Abnormalities in motor cortical plasticity differentiate manifesting and nonmanifesting DYT1 carriers.

A mutation in the DYT1 gene causes dominantly inherited childhood-onset primary dystonia, but intriguingly, only 30 to 40% of those who carry the mutation ever develop symptoms. We have used the unique model provided by this group of patients to investigate the hypothesis that abnormalities in brain plasticity underlie the pathophysiology of primary dystonia. We recruited 8 DYT1 gene carriers with dystonia, 6 DYT1 gene carriers without dystonia, 6 patients with sporadic primary dystonia (torticollis), and 10 healthy control subjects. Groups were age-matched.
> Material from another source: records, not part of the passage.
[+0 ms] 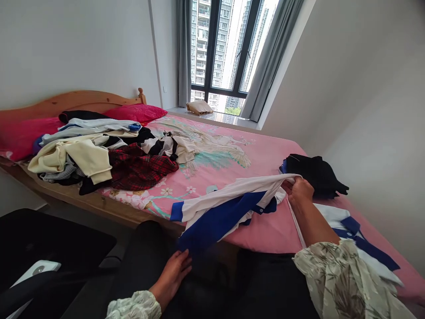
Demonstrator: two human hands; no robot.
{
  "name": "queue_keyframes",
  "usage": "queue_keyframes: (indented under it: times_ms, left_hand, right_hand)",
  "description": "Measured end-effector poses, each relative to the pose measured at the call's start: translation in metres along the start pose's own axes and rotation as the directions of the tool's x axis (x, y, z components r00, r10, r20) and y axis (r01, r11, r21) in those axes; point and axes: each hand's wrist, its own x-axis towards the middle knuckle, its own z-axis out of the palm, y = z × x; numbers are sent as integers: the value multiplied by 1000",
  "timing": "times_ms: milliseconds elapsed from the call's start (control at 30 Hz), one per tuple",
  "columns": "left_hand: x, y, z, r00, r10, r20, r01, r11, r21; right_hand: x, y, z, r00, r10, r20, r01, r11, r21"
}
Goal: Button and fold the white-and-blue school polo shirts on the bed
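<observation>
A white and blue long-sleeved shirt (219, 221) stretches across the front edge of the bed. My right hand (300, 190) is closed on its white upper end. At the lower left, my left hand (174, 270) has its fingers curled at the blurred blue hem, which it seems to pinch. One white sleeve with a blue cuff (177, 212) extends to the left along the shirt's top. Under and beside my right forearm lies another white and blue garment (355, 235), spread flat on the bed. Beyond my right hand sits a stack of black clothes (308, 173).
A heap of mixed clothes (96, 155), with a red plaid piece (142, 166), covers the bed's left side near pink pillows (139, 113). The bed has a pink flowered sheet (265, 148). A black chair (49, 239) stands at lower left. A beige bundle (199, 107) rests on the windowsill.
</observation>
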Motion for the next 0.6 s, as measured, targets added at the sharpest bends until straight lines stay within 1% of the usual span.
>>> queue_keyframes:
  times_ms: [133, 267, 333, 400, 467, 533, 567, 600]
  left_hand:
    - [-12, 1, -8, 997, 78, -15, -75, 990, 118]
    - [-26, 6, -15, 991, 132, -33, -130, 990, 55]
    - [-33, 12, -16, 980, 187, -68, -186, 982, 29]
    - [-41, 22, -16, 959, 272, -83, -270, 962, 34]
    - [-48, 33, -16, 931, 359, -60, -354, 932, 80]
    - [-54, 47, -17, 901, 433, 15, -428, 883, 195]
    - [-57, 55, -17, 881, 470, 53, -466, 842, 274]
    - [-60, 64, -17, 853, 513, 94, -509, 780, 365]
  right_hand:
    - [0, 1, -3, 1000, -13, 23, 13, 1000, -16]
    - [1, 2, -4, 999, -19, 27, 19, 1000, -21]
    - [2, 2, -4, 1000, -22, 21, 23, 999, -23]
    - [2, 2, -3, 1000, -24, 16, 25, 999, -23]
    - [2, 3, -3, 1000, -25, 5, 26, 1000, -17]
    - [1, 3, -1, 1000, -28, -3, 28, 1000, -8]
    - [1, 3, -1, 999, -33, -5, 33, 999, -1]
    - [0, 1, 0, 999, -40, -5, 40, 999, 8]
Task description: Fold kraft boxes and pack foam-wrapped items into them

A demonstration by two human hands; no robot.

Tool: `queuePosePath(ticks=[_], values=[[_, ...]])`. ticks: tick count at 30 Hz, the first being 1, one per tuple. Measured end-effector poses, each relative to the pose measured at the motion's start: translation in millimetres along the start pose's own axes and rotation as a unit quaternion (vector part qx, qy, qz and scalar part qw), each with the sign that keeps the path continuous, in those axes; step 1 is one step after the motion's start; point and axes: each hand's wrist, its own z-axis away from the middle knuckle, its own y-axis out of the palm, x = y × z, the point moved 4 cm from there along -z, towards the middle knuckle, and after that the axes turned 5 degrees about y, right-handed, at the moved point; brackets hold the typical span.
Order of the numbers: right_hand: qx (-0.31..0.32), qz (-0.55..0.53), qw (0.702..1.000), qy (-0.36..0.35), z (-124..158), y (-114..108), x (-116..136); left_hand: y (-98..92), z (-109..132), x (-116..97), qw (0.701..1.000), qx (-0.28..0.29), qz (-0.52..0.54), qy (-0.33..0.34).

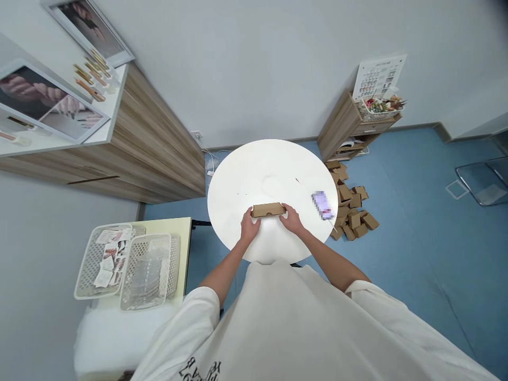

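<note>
A small brown cardboard box (268,209) is held level over the middle of the round white table (238,169). My left hand (250,226) grips its left end, thumb at the near side and fingers at the end. At the opposite end, my right hand (292,219) is closed on the box in the same manner. A notch shows in the box's near edge. What is inside the box is hidden. To the right of my right hand lies a phone (323,205), blurred out, with a white cable.
Several brown boxes (351,211) are heaped on the floor right of the table. A side table at left bears two white baskets (126,286), one with cards, one with clear plastic packs. Wooden cabinets stand behind left and right (337,124). A metal-framed chair (482,180) is far right.
</note>
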Motion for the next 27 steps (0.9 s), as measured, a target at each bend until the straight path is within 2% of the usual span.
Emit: queuePosePath(ticks=[5, 10, 18, 27], values=[[-0.025, -0.007, 0.999, 0.026, -13, 2, 1, 1.4, -14, 3, 0.999, -0.028, 0.011, -0.030], [-0.053, -0.019, 0.998, 0.021, -26, 4, 5, 1.8, -34, 4, 0.997, -0.054, -0.057, -0.012], [-0.064, 0.081, 0.995, -0.019, -35, 1, 13, 2.7, -46, 0, 0.998, -0.036, -0.055, 0.014], [-0.063, 0.082, 0.993, -0.051, -34, 4, 16, -1.0, -47, -5, 0.994, -0.004, -0.097, 0.051]])
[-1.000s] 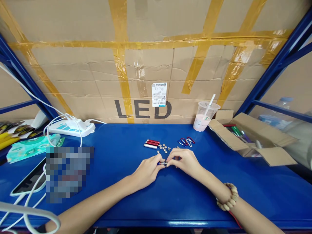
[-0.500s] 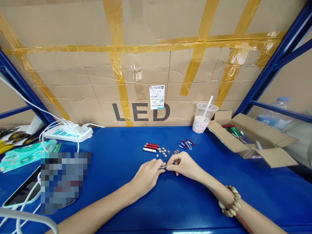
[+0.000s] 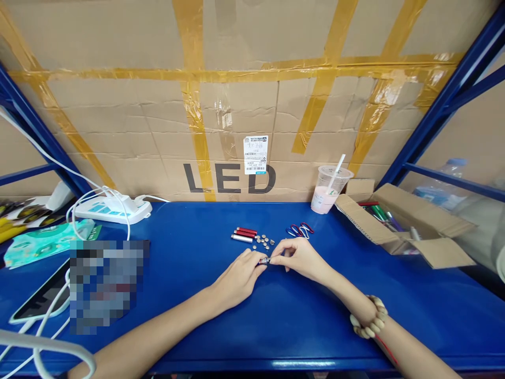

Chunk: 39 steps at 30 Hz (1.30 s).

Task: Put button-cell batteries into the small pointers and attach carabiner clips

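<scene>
Above the blue table [image 3: 292,321], my left hand [image 3: 239,276] pinches a small metallic piece [image 3: 264,260] between thumb and fingers. My right hand [image 3: 302,260] meets it from the right, thumb and forefinger closed at the end of the same piece. Just behind the hands lie red tubes [image 3: 246,232] and a silver tube [image 3: 241,238]. Several small round metal discs [image 3: 265,241] are scattered to their right. Blue, red and silver carabiner clips [image 3: 300,230] lie behind my right hand.
A cup of pink drink [image 3: 325,192] and an open cardboard box [image 3: 406,221] with coloured items stand at the right. At the left are a power strip [image 3: 136,210], a phone [image 3: 41,292], white cables and a blurred-out object [image 3: 108,287]. A large taped carton [image 3: 158,126] stands behind.
The view has shifted slightly. Both hands remain together at the small piece, with more of its metallic surface showing. My right hand now hides small parts near the clips.
</scene>
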Each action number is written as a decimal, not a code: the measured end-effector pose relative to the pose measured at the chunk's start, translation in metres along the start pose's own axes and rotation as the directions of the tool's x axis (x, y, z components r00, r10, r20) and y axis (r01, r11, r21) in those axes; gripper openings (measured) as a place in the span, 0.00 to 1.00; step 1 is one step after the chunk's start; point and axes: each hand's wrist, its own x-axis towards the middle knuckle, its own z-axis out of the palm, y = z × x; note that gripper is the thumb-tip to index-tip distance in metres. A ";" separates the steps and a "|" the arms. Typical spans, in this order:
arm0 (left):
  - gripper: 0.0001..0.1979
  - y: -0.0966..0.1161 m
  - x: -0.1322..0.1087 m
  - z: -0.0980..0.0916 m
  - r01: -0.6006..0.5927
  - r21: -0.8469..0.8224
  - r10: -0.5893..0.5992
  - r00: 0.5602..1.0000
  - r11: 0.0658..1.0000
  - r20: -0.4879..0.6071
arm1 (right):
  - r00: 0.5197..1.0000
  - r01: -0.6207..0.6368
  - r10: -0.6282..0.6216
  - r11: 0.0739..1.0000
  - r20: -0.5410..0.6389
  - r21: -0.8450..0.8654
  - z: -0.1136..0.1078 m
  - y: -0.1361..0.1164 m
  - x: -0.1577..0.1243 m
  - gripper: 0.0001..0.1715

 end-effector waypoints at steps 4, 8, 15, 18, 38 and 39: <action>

We compared the effect in these groups of subjects of repetitive transcranial magnetic stimulation (rTMS) delivered to the motor cortex, by assessing changes in corticospinal excitability following rTMS. rTMS was given in the form of theta burst stimulation (TBS) using the inhibitory protocol "cTBS" (total of 300 pulses in 50-Hz bursts given every 5Hz). DYT1 gene carriers with dystonia and subjects with torticollis had a significantly prolonged response to rTMS in comparison with healthy subjects. In contrast, DYT1 gene carriers without dystonia had no significant response to rTMS. These data demonstrate an excessive response to an experimental "plasticity probing protocol" in subjects with dystonia, but a lack of response in genetically susceptible individuals who have not developed dystonia. These preliminary data suggest that the propensity to undergo plastic change may affect the development of symptoms in genetically susceptible individuals and that this may be an important mechanism in the pathogenesis of primary dystonia in general.